I created a my complex Structures and writed the codes about complex array add with cuda,but the codes can not work well , can anyone help me?
the codes are as followed:
#include <math.h>
#include “cuda_runtime.h”
#include “device_launch_parameters.h”
#include <stdio.h>
//-----------------------------about the complex number------------------------------------------------------------
typedef struct FCOMPLEX {
float r;
float i;} fcomplex;
host device
fcomplex Complex(float re, float im)
{
fcomplex c;
c.r=re;
c.i=im;
return c;
}
host device
fcomplex Cadd(fcomplex a, fcomplex b)
{
fcomplex c;
c.r=a.r+b.r;
c.i=a.i+b.i;
return c;
}
//---------------------------------------------------------------------------------------------------
cudaError_t addWithCuda(fcomplex *c, const fcomplex *a, const fcomplex *b, unsigned int size);
global void addKernel(fcomplex *c, const fcomplex *a, const fcomplex *b)
{
int i = threadIdx.x;
c[i]=Cadd( a[i], b[i]);
}
int main()
{
const int arraySize = 5;
const fcomplex a[arraySize] = { Complex(1, 1), Complex(2, 2), Complex(3, 3), Complex(4, 4), Complex(5, 5)};
const fcomplex b[arraySize] = { Complex(1, 1), Complex(2, 2), Complex(3, 3), Complex(4, 4), Complex(5, 5) };
fcomplex c[arraySize] = { Complex(1, 1),Complex(1, 1) ,Complex(1, 1) ,Complex(1, 1) ,Complex(1, 1) };
// Add vectors in parallel.
cudaError_t cudaStatus = addWithCuda(c, a, b, arraySize);
if (cudaStatus != cudaSuccess) {
fprintf(stderr, "addWithCuda failed!");
return 1;
}
printf("{ (1, 1), (2, 2), (3, 3), (4, 4), (5, 5)} + (1, 1), (2, 2), (3, 3), (4, 4), (5, 5)}.r = {%f,%f,%f,%f,%f}\n",
c[0].r, c[1].r, c[2].r, c[3].r, c[4].r);
printf("{ (1, 1), (2, 2), (3, 3), (4, 4), (5, 5)} + (1, 1), (2, 2), (3, 3), (4, 4), (5, 5)}.i = {%f,%f,%f,%f,%f}\n",
c[0].i, c[1].i, c[2].i, c[3].i, c[4].i);
// cudaDeviceReset must be called before exiting in order for profiling and
// tracing tools such as Nsight and Visual Profiler to show complete traces.

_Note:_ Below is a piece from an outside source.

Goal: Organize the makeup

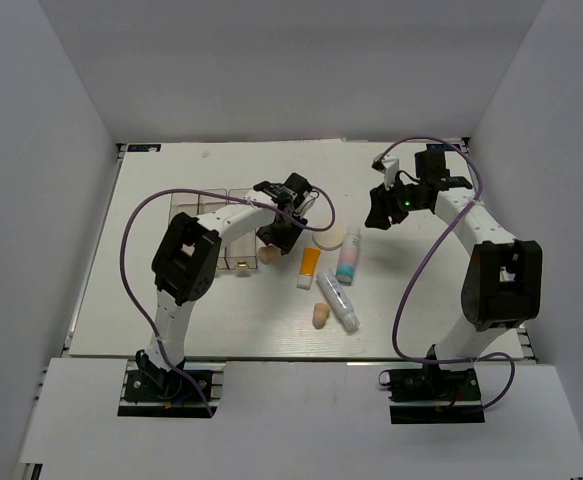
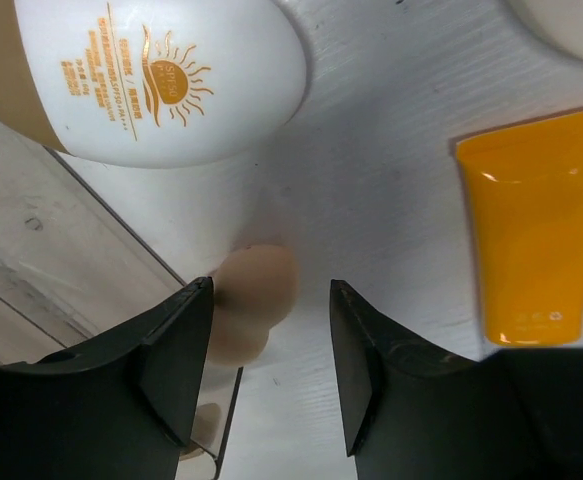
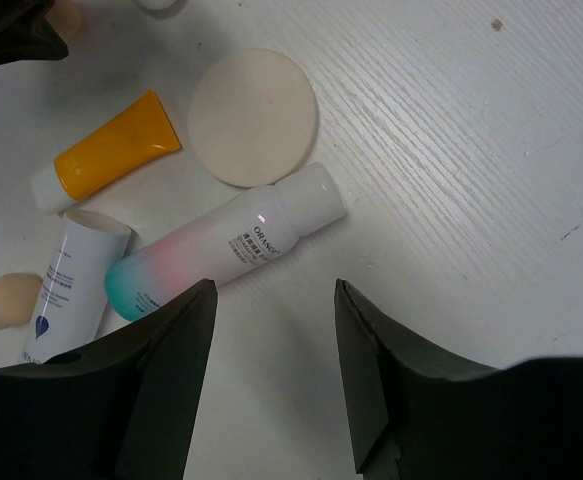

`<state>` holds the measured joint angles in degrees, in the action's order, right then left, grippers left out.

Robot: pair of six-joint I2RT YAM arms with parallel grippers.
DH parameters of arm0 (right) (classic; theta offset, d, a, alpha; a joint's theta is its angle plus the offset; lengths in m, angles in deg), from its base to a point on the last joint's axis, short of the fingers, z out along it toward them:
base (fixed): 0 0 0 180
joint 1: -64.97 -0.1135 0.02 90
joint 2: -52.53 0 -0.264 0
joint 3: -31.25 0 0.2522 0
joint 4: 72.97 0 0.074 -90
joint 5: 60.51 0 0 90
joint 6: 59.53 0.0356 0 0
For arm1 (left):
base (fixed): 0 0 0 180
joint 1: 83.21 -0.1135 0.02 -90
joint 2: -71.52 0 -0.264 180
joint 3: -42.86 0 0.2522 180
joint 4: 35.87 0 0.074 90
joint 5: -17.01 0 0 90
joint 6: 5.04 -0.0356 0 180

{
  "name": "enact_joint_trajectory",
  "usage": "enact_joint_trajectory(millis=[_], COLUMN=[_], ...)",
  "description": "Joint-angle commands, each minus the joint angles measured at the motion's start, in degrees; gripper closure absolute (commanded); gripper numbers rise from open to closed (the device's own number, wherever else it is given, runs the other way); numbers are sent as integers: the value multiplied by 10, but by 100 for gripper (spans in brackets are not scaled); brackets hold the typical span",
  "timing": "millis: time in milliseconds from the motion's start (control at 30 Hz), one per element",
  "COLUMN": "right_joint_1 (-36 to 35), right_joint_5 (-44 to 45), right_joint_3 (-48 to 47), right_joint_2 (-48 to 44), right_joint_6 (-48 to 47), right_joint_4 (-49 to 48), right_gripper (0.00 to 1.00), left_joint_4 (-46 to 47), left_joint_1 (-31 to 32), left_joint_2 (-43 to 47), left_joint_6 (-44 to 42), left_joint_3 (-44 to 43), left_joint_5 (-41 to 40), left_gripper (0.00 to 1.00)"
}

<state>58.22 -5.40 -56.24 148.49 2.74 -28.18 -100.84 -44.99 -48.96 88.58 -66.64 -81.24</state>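
My left gripper (image 1: 274, 238) (image 2: 271, 290) is open and low over the table. A beige egg-shaped sponge (image 2: 256, 300) (image 1: 269, 256) lies against its left finger, beside a clear box wall. The white oval with the brown tip (image 2: 151, 70) lies just beyond; I cannot make it out in the top view. The orange tube (image 1: 309, 267) (image 2: 536, 235) (image 3: 106, 160), cream puff (image 1: 328, 239) (image 3: 253, 117), pink-teal white tube (image 1: 348, 255) (image 3: 226, 245), second white tube (image 1: 338, 303) (image 3: 71, 285) and second sponge (image 1: 320, 316) (image 3: 6, 300) lie mid-table. My right gripper (image 1: 379, 212) (image 3: 274, 290) is open and empty, above bare table to the right of the puff.
Three clear rectangular boxes (image 1: 211, 215) stand in a row left of the left gripper; a small beige thing (image 1: 241, 266) shows at the near edge of one. Grey walls enclose the white table (image 1: 171, 310) on three sides.
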Motion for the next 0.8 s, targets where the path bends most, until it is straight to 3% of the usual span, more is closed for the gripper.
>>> enact_joint_trajectory(millis=[0, 167, 333, 433, 567, 667, 767], right_joint_1=[2, 3, 2, 2, 3, 5, 2], right_joint_5=[-7, -6, -6, -6, -4, -3, -3], right_joint_3=[9, 12, 19, 21, 26, 31, 41], right_joint_2=[-26, -32, -37, -42, -48, -55, -64], right_joint_6=[-1, -3, -3, -2, -7, -11, -18], right_joint_4=[-10, -10, -11, -11, -9, -9, -8], right_gripper=[43, 43, 43, 44, 45, 44, 45], left_joint_4=[-5, -4, -2, 2, 50, 121, 164], left_joint_1=[9, 9, 15, 20, 26, 13, -9], left_joint_2=[2, -5, -2, 9, 75, 164, 241], left_joint_6=[-9, -8, -5, 2, 23, 74, 111], left_joint_3=[-8, -1, -10, -30, -36, 6, 57], left_joint_5=[-27, -51, -48, -34, 9, 30, -18], left_gripper=[40, 49, 77, 87, 88, 88, 88])
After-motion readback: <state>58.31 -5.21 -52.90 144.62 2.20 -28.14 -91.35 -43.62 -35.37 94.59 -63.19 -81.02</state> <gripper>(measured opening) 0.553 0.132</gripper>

cudaStatus = cudaDeviceReset();
if (cudaStatus != cudaSuccess) {
fprintf(stderr, "cudaDeviceReset failed!");
return 1;
}
return 0;
}
// Helper function for using CUDA to add vectors in parallel.
cudaError_t addWithCuda(fcomplex *c, const fcomplex *a, const fcomplex *b, unsigned int size)
{
fcomplex *dev_a ;
fcomplex *dev_b ;
fcomplex *dev_c ;
cudaError_t cudaStatus;
// Choose which GPU to run on, change this on a multi-GPU system.
cudaStatus = cudaSetDevice(0);
if (cudaStatus != cudaSuccess) {
fprintf(stderr, "cudaSetDevice failed! Do you have a CUDA-capable GPU installed?");
goto Error;
}
// Allocate GPU buffers for three vectors (two input, one output) .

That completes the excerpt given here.